During the two current decades, due to inappropriate diets, we have encountered an increase in preeclampsia, infection, and some other similar diseases. Later, following the evolution of cardio-pulmonary system and as a result of abnormal respiratory function during progression from natal to neonatal, they progress to the respiratory distress syndrome (
13) and just before any proper treatment, they are unable to retrieve their lives. Therefore, it is necessary to recognize markers for early detection of RDS.
On the other hand, BNP is a biomarker with various levels due to low pressure systems, pressure loss caused by placental volume and super pressure in a systematic pulmonary overload. Several studies have already jagged to the BNP increase in RDS. The result of current research analyses showed that serum BNP level elevates in mature and premature infants and their relationship is based on RDS scoring. Moreover, revealed a meaningful relationship between gestational age, birth weight, BNP and severity of RDS. Therefore, serum BNP level increases with the decrease in gestational age and birth weight, and this elevation depends on the severity of RDS.
In this study, there was no significant relationship between BNP level of premature and mature infants. In the study of Ralph L. da Graca et al. BNP level changes occurred during prematurity, and also the amount of BNP was greater in premature infants compared to the mature ones (
24). In another study by S. Mannarino et al. the amount of BNP was tested in the umbilical cord of term and preterm infants. Also a greater increase was observed in BNP level of preterm infants in comparison with the term cases (
25). In another study, Remzi Kardag et al. demonstrated relationships between intracellular pressure and natriuretic peptide, in the plasma of patients with hypothyroidism conditions. Therefore, the plasma level of BNP increased in reaction to hypoxia (
11). In fact, in prematurity, an increase in manifestation of cardiac output and hypertrophy occurs, as a result of hypoxia.
On the other hand, due it’s the lung maturation inability, it is impossible to manage the vascular O2 pressure besides volume and pressure overload. Regarding BNP secretion in response to these obstacles, patient can experience an increase in BNP serum level. The discrepancy between the results probably refers to the fact that in the current study, more than half of the premature infants were infected by mild and moderate RDS (38.5% mild and 30.8% moderate) who were not under severe hypoxia conditions. As a whole, no meaningful change was observed in BNP serum level of the control group.
In the current study, there is an interwoven relationship between BNP level and RDS scoring. In a study by Gustavo Rocha et al. there was a relationship between BNP serum levels in premature infants with respiratory distress syndrome (RDS) (25). In another study by Joseph et al. increase in BNP serum level was demonstrated as a marker for recognition of BPD in prematurity. Also they reported a relation between BNP and RDS frequency in prematurity infants (
26). In another study, Ainori Morichi et al. explained that serum BNP level is useful for predicting cardiac dysfunction at the birth time. Also they found a relationship between Gestational Age and BNP serum level and as a result, observed an increased BNP serum level in “Small for Gestational Age” infants (
27).
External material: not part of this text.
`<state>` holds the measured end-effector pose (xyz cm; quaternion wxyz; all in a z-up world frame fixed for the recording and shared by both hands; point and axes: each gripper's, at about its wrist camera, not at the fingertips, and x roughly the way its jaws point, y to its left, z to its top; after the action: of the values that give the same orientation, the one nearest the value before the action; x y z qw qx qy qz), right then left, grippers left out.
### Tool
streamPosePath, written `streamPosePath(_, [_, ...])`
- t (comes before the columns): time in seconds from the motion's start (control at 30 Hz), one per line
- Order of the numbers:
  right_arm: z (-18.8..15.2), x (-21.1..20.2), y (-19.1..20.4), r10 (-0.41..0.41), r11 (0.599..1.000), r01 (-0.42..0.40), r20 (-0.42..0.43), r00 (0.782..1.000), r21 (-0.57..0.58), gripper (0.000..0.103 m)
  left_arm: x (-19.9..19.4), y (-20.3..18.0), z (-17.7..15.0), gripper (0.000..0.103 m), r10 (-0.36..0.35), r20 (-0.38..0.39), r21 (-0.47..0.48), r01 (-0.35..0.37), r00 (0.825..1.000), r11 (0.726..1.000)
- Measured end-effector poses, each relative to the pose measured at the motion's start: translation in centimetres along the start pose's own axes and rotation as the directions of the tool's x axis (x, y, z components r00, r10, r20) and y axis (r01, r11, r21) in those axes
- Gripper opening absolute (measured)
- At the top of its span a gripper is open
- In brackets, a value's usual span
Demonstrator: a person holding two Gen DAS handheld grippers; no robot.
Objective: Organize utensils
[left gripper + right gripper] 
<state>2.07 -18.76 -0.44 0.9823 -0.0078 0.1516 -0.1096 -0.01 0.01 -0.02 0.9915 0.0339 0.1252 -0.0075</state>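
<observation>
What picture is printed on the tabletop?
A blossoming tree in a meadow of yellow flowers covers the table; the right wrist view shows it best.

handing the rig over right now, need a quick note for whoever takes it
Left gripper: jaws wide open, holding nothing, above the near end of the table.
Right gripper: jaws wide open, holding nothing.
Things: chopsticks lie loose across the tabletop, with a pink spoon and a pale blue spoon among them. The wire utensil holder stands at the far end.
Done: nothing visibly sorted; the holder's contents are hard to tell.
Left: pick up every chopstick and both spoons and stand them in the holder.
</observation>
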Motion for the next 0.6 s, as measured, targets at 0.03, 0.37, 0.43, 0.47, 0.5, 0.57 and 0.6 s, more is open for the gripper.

It shows that an increase in prematurity frequency can decrease the production of surfactant and the lungs compliance. On the other hand, as renal vascular contraction and vascular damage increase, RDS becomes more severe. In the end, in response to higher renal vascular contraction and its vasodilator effect, BNP is secreted.
In fact, higher serum BNP level demonstrated more severe RDS. Moreover, in these infants, due to prematurity, we observed the high release of FiO
2 and BARO/VALU TROMA factors followed by the release of inflamed cytokines and chomocyns which determinate damage of the epithelial and endothelial cells and comsequently the decrease in the synthesis of surfactant and the production of RDS. As cytokines play a role in BNP monitoring (
28), in prematurity, their increase elevates the BNP level which shows RDS frequency. In the present study, reduction of birth age was associated with the increment of serum BNP level. In another study, Afif EL-Khuffash et al. showed that there is reverse relationship between birth age and serum BNP level in preterm infants (
29). Therefore, in case of lower Gestational Age, lungs maturity weakens, and eventually, higher pulmonary pressure diminished systematic vascular resistance and elevated serum BNP level occur.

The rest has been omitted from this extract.